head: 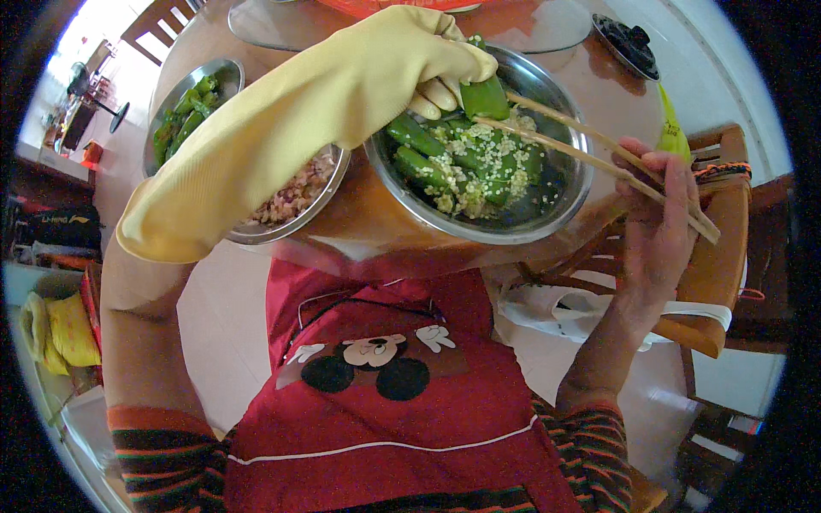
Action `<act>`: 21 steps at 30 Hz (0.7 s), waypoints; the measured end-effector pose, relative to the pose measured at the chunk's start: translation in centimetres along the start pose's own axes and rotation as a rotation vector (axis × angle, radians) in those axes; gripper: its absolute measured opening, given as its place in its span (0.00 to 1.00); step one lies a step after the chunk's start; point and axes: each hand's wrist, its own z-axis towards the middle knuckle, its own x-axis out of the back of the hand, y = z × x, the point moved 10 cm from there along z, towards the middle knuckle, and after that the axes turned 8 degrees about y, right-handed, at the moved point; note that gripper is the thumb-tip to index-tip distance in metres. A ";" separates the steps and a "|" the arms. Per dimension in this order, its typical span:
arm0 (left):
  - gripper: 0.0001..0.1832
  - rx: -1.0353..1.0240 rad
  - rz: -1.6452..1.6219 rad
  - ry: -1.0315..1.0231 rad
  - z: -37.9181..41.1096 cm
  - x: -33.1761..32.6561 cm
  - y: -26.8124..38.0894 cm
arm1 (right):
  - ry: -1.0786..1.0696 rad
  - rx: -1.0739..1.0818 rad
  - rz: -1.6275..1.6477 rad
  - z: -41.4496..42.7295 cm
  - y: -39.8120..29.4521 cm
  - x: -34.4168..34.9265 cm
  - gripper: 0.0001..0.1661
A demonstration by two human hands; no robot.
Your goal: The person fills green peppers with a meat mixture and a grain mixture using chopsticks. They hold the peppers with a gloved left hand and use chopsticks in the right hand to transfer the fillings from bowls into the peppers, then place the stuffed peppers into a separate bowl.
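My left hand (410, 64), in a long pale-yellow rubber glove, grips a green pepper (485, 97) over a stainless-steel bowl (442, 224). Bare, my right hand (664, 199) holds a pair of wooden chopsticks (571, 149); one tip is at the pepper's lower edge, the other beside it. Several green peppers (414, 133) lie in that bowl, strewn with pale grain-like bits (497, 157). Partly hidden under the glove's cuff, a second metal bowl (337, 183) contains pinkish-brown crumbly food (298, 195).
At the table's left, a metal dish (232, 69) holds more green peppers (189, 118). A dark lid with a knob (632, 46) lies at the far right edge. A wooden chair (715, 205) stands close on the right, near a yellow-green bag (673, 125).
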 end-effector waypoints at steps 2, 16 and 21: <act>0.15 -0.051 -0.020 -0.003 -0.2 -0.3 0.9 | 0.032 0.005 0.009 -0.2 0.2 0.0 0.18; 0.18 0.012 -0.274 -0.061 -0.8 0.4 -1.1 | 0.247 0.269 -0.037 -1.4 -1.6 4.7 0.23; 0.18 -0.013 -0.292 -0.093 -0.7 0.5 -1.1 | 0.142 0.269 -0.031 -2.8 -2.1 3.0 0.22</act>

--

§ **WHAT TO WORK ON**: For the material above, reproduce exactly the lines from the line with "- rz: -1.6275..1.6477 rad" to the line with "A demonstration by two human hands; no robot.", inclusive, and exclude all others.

§ **OUTPUT OF THE TASK**:
  - rz: -1.6275..1.6477 rad
  - z: -41.4496..42.7295 cm
  - y: -39.8120..29.4521 cm
  - x: -34.4168..34.9265 cm
  - gripper: 0.0001..0.1661
A demonstration by two human hands; no robot.

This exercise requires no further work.